A verbatim copy is needed of the lines below from the one containing "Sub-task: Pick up" up to and including the one containing "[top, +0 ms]", excluding pictures.

|---|

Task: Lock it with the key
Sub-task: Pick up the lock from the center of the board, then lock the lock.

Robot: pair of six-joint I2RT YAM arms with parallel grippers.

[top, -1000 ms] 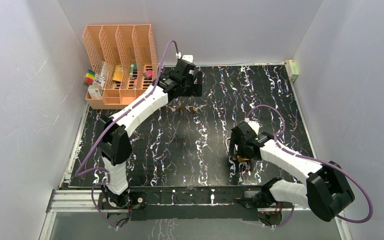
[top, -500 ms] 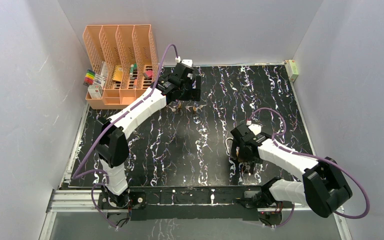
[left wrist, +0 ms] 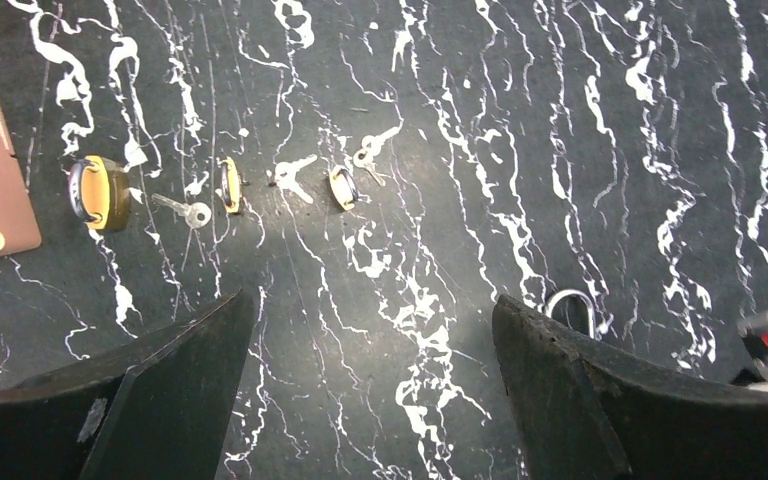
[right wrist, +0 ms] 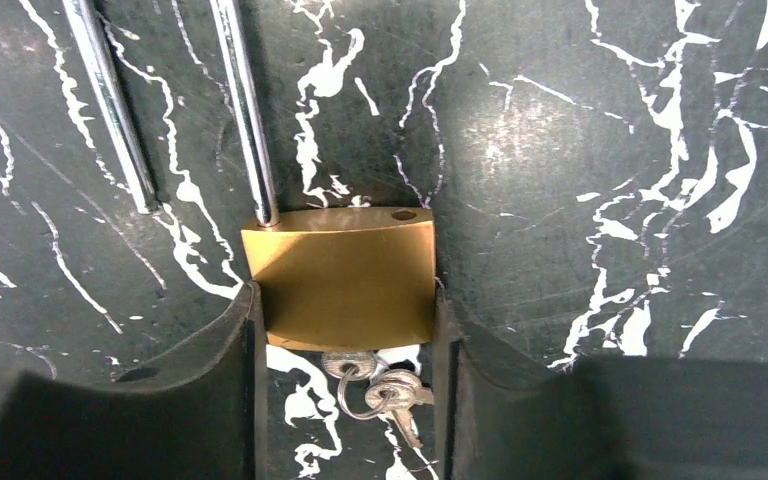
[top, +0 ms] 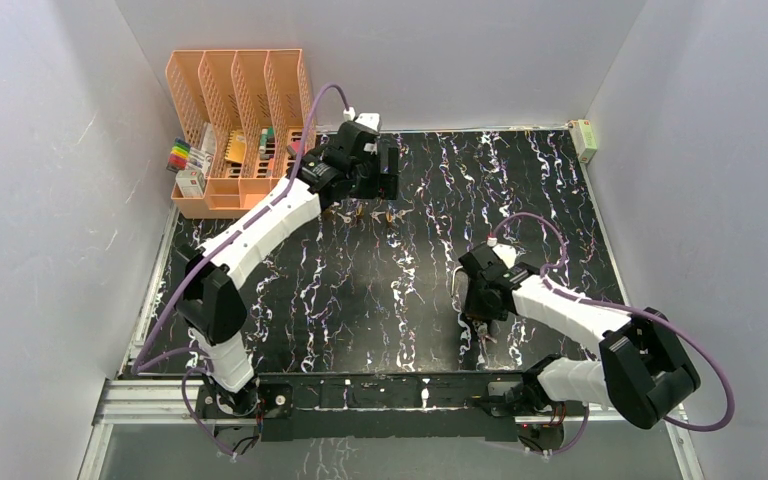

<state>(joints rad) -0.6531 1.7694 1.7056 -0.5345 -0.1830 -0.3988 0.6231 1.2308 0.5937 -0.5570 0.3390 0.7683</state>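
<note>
The table [top: 360,290] is black stone-look laminate veined in white. The left arm [top: 260,225] reaches long and nearly straight up to the rack's right end. Its left gripper [left wrist: 370,310] hangs above the table there, pointing down. Its jaws are spread wide with nothing between them. The right arm [top: 570,310] is folded at the elbow, well away from the rack at the near right of the table, and its wrist is tipped down to the surface.

The rack [top: 240,130] is orange plastic mesh with four upright slots and a low front tray. The tray holds coloured markers [top: 178,155] at its left end and small items too small to make out.

The right gripper [right wrist: 345,330] is clamped on the padlock [right wrist: 340,275], far from the rack. Its dark fingers [right wrist: 210,400] press on both sides of the flat brass body, which lies on the table. The steel shackle [right wrist: 245,110] is open: one leg sits in the body, while the other ends free beside it, and its hole in the body shows empty. Keys [right wrist: 385,392] on a small ring sit at the body's lower edge, one apparently in the keyhole.

Just in front of the rack's right end, three small locks [left wrist: 228,185] lie in a row, brass with rounded bodies, with a loose silver key [left wrist: 188,212] beside each.
</note>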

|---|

• [Output for this exercise]
Sub-task: Pick up the lock from the center of the board, then lock the lock.

Robot: pair of six-joint I2RT YAM arms with parallel grippers.

[top, -1000 ms] 
[top, -500 ms] 
[left wrist, +0 ms] 
[right wrist, +0 ms] 
[top, +0 ms] 

Nothing else is left to add to this answer.